Exercise guide
Standing Alternate Side Crunch And Raise
- Beginner
- Compound
- Rep-based
- Waist
This dynamic standing core exercise targets the obliques and lateral stabilizers while improving balance and hip strength. By combining a lateral leg lift with a side crunch, it engages the entire midsection and the glutes of the supporting leg for total-body stability.
Reviewed by the Crucible team · Updated June 2026
Muscles worked
Setup
- Stand with your feet hip-width apart and your spine neutral.
- Place your fingertips lightly behind your ears with your elbows flared out wide.
- Engage your core and shift your weight slightly onto your left leg, keeping a soft bend in the knee.
How to do it
- Exhale as you lift your right knee out to the side while simultaneously crunching your right elbow down toward the rising knee.
- Squeeze your obliques at the top of the movement, ensuring your torso moves laterally (sideways) and not forward.
- Inhale as you return to the starting position with control, barely touching your toe to the floor.
- Repeat the movement on the left side and continue alternating sides in a fluid, controlled tempo.
Form checklist
- Keep your chest open and avoid pulling your head forward with your hands.
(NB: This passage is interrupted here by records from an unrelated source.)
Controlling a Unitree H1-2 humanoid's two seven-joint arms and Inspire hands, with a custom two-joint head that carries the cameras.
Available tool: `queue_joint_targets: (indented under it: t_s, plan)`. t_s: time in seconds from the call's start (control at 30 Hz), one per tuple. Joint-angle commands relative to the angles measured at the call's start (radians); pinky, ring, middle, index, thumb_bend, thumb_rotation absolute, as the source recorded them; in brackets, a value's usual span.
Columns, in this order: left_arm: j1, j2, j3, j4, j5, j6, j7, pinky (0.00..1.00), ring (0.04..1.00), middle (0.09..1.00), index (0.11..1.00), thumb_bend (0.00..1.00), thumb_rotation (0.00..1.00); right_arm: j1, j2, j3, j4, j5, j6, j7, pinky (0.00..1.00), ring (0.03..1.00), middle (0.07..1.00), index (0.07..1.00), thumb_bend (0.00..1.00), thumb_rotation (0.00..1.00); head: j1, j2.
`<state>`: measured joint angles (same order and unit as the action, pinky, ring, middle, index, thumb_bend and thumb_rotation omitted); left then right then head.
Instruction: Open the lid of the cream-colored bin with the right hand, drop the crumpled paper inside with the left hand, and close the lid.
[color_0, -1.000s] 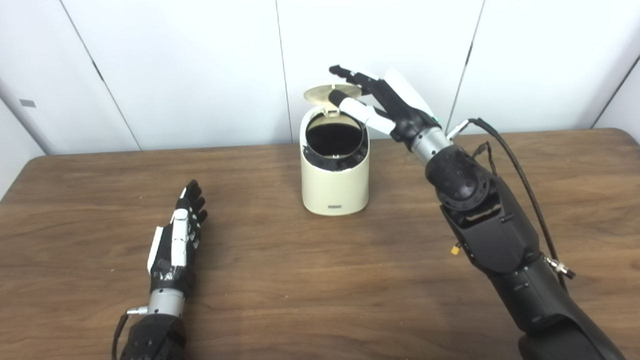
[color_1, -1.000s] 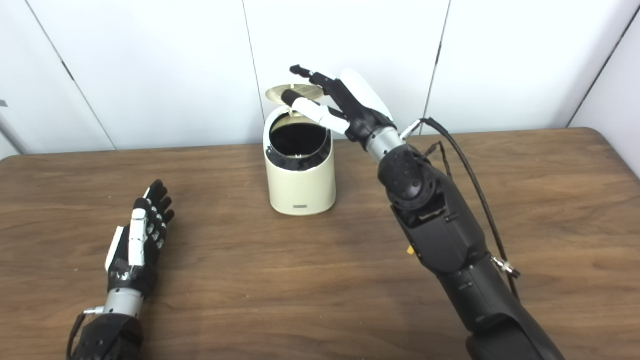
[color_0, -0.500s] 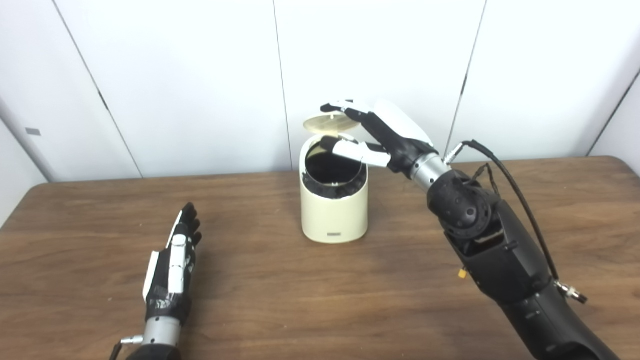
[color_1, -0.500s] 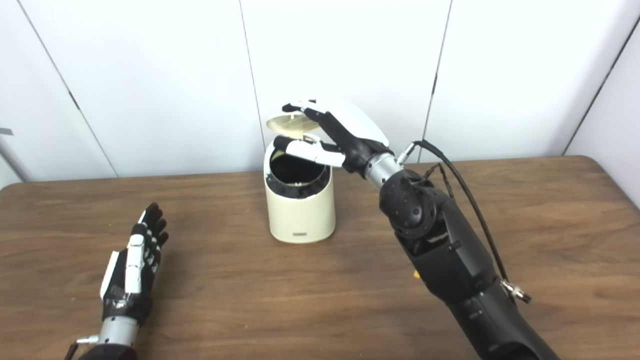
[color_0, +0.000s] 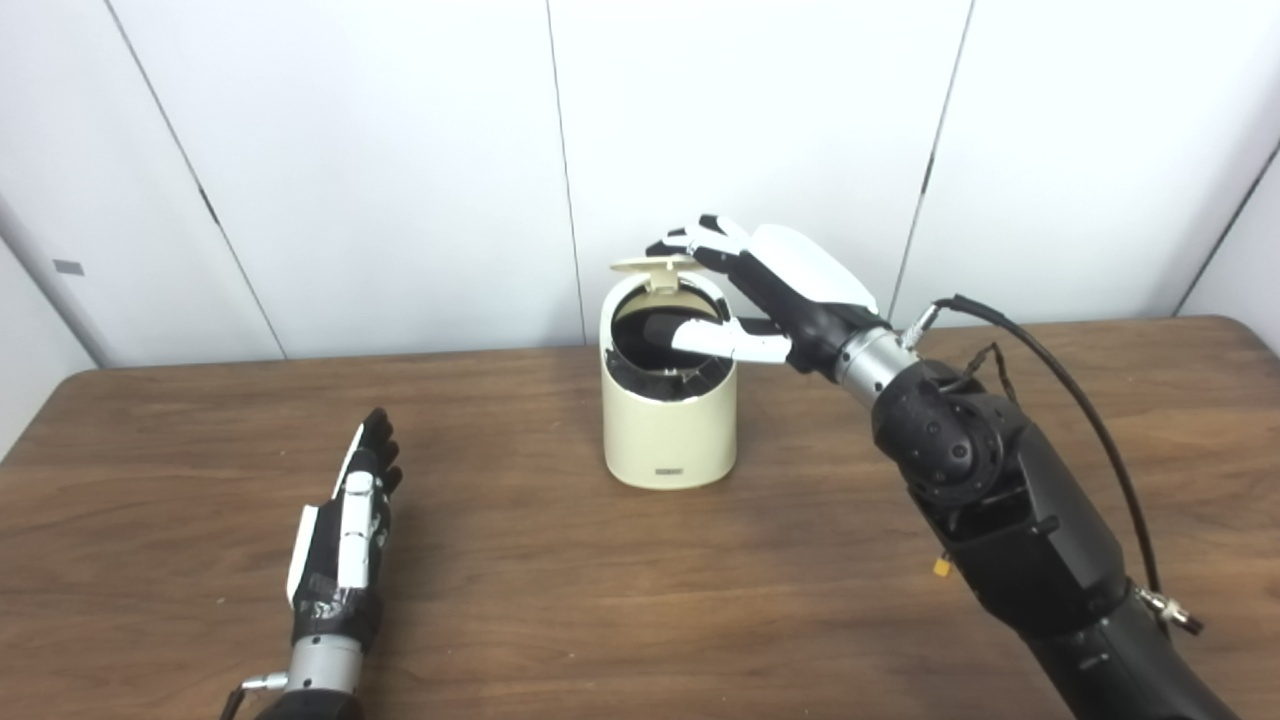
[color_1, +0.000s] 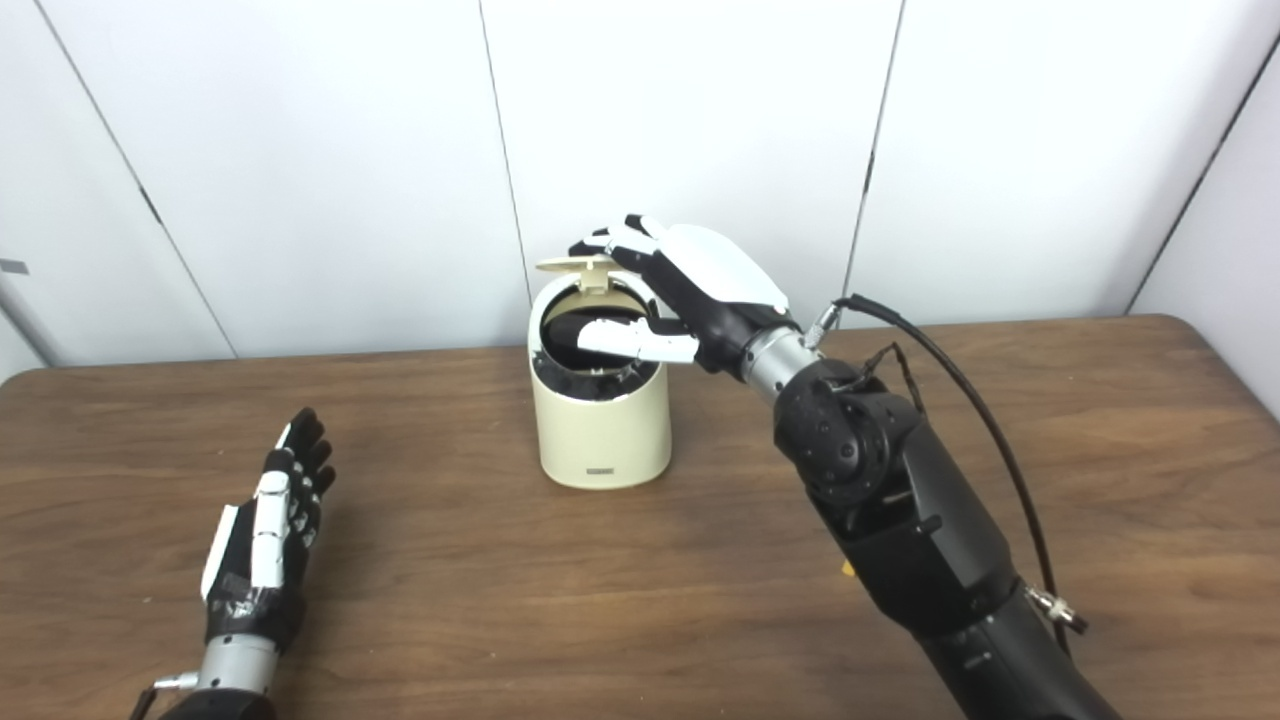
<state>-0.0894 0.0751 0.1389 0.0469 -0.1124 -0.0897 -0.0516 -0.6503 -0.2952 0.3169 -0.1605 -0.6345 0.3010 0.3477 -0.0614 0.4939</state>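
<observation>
At twelve o'clock on the bin (color_0: 668, 430), the light hinged lid (color_0: 648, 265) is best pressed by the spread right hand (color_0: 770, 300); the left hand (color_0: 345, 520) lies flat, empty.

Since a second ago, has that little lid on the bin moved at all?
Yes. The lid has swung down toward the bin rim, lying flatter, with the right hand fingers on top of it.

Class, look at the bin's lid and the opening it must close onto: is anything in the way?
Yes. The right robot hand has its thumb lying across the cream-colored bin opening, below the raised lid, while its fingers rest on the lid. Nothing else visible blocks it.
</observation>
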Motion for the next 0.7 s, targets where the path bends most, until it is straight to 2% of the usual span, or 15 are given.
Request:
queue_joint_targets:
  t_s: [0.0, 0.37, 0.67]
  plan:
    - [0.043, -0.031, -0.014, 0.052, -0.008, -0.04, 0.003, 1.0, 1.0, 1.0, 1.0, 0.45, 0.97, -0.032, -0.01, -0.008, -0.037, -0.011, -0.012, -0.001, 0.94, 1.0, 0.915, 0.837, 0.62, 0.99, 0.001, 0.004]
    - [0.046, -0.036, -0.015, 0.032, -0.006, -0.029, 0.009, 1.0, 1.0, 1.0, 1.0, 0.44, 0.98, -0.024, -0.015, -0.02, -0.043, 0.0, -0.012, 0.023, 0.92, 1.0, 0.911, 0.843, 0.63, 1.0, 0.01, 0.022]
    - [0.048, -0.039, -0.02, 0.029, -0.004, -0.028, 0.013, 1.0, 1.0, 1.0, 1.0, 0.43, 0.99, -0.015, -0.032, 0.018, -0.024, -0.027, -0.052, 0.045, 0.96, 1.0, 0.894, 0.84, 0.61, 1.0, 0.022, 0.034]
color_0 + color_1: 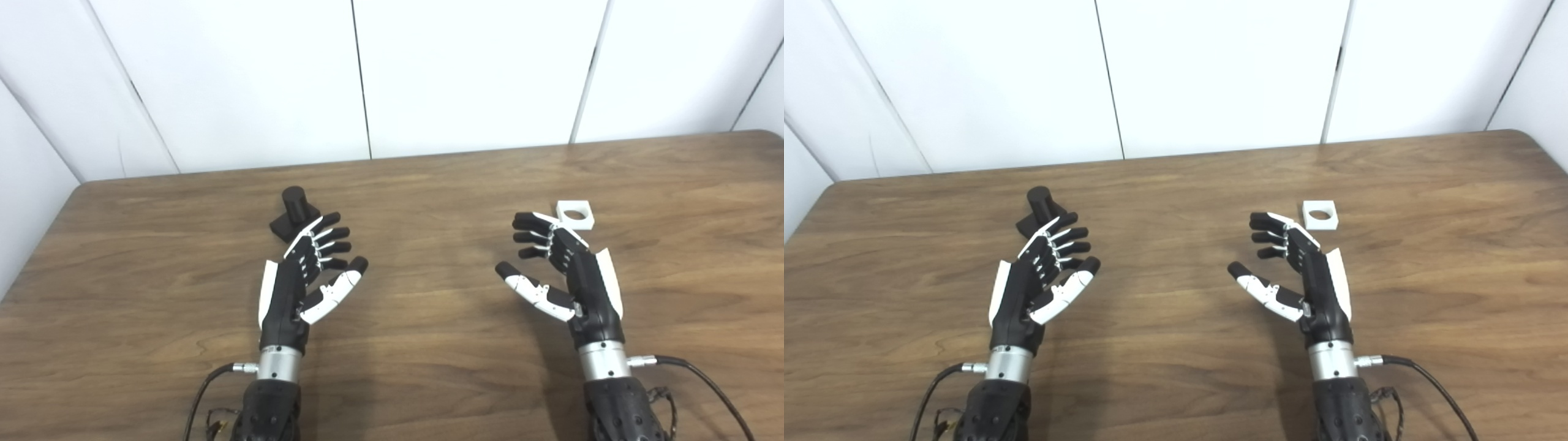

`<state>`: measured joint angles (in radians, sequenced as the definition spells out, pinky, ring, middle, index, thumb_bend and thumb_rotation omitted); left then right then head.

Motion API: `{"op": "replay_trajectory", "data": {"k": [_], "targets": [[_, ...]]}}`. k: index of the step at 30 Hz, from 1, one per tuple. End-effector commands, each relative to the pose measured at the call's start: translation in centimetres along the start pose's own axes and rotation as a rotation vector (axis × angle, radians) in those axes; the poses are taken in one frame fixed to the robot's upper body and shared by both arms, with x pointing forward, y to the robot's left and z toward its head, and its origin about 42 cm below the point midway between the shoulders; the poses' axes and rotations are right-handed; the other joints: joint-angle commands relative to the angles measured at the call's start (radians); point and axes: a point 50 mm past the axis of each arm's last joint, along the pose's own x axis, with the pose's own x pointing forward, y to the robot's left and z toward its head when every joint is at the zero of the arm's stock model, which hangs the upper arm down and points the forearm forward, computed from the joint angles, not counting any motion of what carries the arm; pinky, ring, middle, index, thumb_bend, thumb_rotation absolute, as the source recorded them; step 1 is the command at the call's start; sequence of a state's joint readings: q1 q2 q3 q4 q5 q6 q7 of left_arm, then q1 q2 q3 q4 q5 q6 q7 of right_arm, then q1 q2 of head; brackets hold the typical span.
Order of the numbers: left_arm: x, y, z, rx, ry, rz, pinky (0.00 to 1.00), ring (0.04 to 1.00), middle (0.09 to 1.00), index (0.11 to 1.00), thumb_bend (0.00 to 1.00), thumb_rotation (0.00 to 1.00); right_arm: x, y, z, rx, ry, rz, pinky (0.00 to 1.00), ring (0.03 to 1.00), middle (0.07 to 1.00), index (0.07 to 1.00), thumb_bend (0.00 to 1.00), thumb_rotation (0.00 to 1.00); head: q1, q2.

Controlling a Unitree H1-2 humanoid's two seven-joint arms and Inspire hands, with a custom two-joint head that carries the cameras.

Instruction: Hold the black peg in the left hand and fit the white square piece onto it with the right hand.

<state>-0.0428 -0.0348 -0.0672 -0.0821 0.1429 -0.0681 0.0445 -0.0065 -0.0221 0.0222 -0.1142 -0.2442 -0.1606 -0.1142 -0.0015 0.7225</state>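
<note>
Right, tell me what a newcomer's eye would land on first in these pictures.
The two black-and-white hands, the left hand and the right hand, both open with fingers spread, palms facing each other above the wooden table. Next, the black peg standing on its base just beyond the left hand's fingers, and the white square piece with a round hole lying flat just beyond the right hand.

On the table [429, 343], the peg [294, 213] stands just beyond my left robot hand [303, 275]; the square piece [576, 215] lies beyond my right robot hand [560, 269] (well apart from the peg).
</note>
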Motion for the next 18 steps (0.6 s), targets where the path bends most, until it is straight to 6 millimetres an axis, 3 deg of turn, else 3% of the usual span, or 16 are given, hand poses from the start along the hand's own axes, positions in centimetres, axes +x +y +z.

- Focus on lateral flexion (side-bending) rather than rounding your spine forward.
- Maintain a strong, stable standing leg with the foot planted firmly.
- Ensure the knee travels directly out to the side, not toward the front of the body.
Pro tips
- Focus on 'closing the gap' between your lower ribs and your hip bone on every contraction to maximize oblique engagement.
- Pause for one second at the peak of the crunch to challenge your balance and force the glutes of the standing leg to work harder.
Make it harder
- Hold a light dumbbell in each hand to add resistance to the lateral crunch.
- Perform the movement while standing on a BOSU ball or foam pad to significantly increase the stability demand on the ankles and core.
Frequently asked
- What muscles does the standing alternate side crunch and raise work?
- The standing alternate side crunch and raise primarily targets the abs and obliques, and also works the erector spinae as secondary muscles.
- What equipment do you need for the standing alternate side crunch and raise?
- The standing alternate side crunch and raise requires no equipment — just your body weight.
- Is the standing alternate side crunch and raise good for beginners?
- Yes. The standing alternate side crunch and raise is a beginner-friendly movement and a strong foundation to build on.